Nous Research is conducting a groundbreaking experiment: using globally distributed machines to pretrain a 1.5 billion parameter large language model (LLM). This experiment subverts the traditional centralized training model, avoids expensive and energy-consuming data centers, and broadcasts the training process in real time through its website distro.nousresearch.com, demonstrating model performance and hardware location maps. This move not only reduces training costs, but more importantly, it is expected to lower the entry barrier for large language models, allowing more small teams and individuals to participate in the research and development of generative AI.
In the rapidly developing field of generative AI, the Nous Research team is conducting a unique experiment: they are using machines distributed around the world to pre-train a 1.5 billion parameter large language model (LLM), a process that avoids the traditional requires centralized development in expensive and power-hungry data centers or superclusters.
Nous Research also broadcasts the pre-training process live on its dedicated website distro.nousresearch.com, showing the model's performance on various evaluation benchmarks in real time, and providing a map of the hardware locations participating in the training, covering multiple locations in the United States and Europe. As of the publication of this article, the remaining time for pre-training is approximately 57 hours (i.e. 2.3 days), and more than 75% of the training progress has been completed.
Pre-training is the first and most basic step in training LLM, which involves training a large amount of text data to learn the statistical properties and structure of language. At this stage, the model captures the patterns of language, syntax, and contextual relationships between words by processing extensive text data sets. This process gives the model a broad understanding of language, the ability to generate coherent text and perform a variety of language-related tasks. After pre-training, the model also needs to be fine-tuned for specific tasks or domains.
If this plan is successful, Nous Research will prove that cutting-edge LLM can still be trained without expensive super clusters or low-latency transmission, marking a new era of distributed AI training. This open-source training approach could change the power dynamics of generative AI, making smaller teams and non-corporate actors more competitive in this space.
The new technology used by Nous is called Nous DisTrO (Distributed Training Over-the-Internet), which is designed to reduce the communication bandwidth requirements between GPUs during the pre-training process. According to the latest release from Nous Research, DisTrO can reduce communication requirements by up to 10,000 times, allowing competitive convergence rates and loss curves to be maintained over slower and more affordable Internet connections.
In addition, the core breakthrough of DisTrO is to effectively compress the amount of data exchanged between GPUs without affecting the performance of the model. This technology builds on the earlier Decoupled Momentum Optimization algorithm (DeMo), which also aims to significantly reduce inter-GPU communication requirements while maintaining training performance.

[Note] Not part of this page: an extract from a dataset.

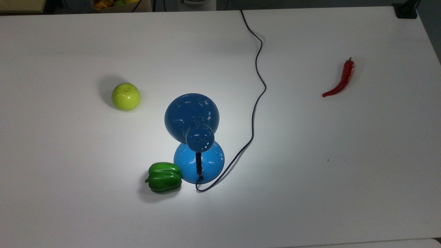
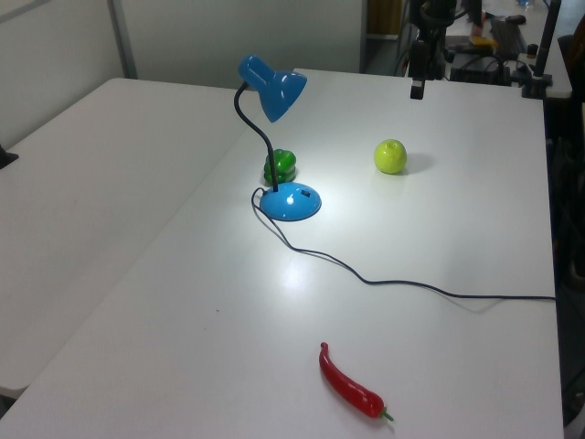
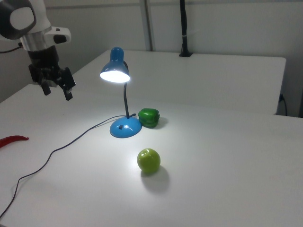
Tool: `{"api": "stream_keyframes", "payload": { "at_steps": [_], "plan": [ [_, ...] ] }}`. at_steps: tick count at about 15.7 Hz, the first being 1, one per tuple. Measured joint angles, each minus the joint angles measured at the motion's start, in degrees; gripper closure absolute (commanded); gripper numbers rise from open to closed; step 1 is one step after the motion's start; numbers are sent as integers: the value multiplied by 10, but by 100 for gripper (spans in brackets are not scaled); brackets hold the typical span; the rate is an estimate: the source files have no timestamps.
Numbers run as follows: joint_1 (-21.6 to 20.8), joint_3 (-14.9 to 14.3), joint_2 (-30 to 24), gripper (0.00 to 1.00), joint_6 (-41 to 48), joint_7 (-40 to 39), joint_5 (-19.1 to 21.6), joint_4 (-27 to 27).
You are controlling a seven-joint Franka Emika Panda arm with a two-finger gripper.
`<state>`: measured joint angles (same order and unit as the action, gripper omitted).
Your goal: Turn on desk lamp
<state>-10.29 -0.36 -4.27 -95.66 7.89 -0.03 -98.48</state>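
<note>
The blue desk lamp stands mid-table on its round base, with a black neck and a cord trailing to the top view's upper edge. Its dome shade glows white underneath, and a bright pool of light lies on the table around the base. My gripper hangs open and empty in the air, well off to the right view's left of the lamp, above the table. In the left view the gripper is at the far end of the table, beyond the lamp shade.
A green apple sits to the top view's left of the shade. A green bell pepper touches the base's left side. A red chili lies far right. The white table has open room on both sides.
</note>
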Motion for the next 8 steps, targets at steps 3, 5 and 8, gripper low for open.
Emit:
{"api": "stream_keyframes", "payload": {
  "at_steps": [3, 5, 8],
  "plan": [
    [4, -2, 6, 0, -31, -46, 0, 0],
    [5, -9, 10, 0, -42, -80, 0, 0],
    [6, -16, 10, 0, -43, -96, 0, 1]
  ]
}}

In terms of hardware, Nous Research's pre-training process is supported by many well-known partners such as Oracle, Lambda Labs, Northern Data Group, Crusoe Cloud and Andromeda Cluster, which jointly provide the required heterogeneous hardware to fully test DisTrO in actual distributed systems. ability in the environment.
Blog entrance: https://nousresearch.com/
This experiment by Nous Research not only made a breakthrough in technology, but more importantly, it provided a new idea and possibility for AI researchers around the world, heralding a change in the AI training model. In the future, perhaps more similar distributed training projects will emerge, further lowering the entry threshold for AI technology and promoting the vigorous development of the AI field.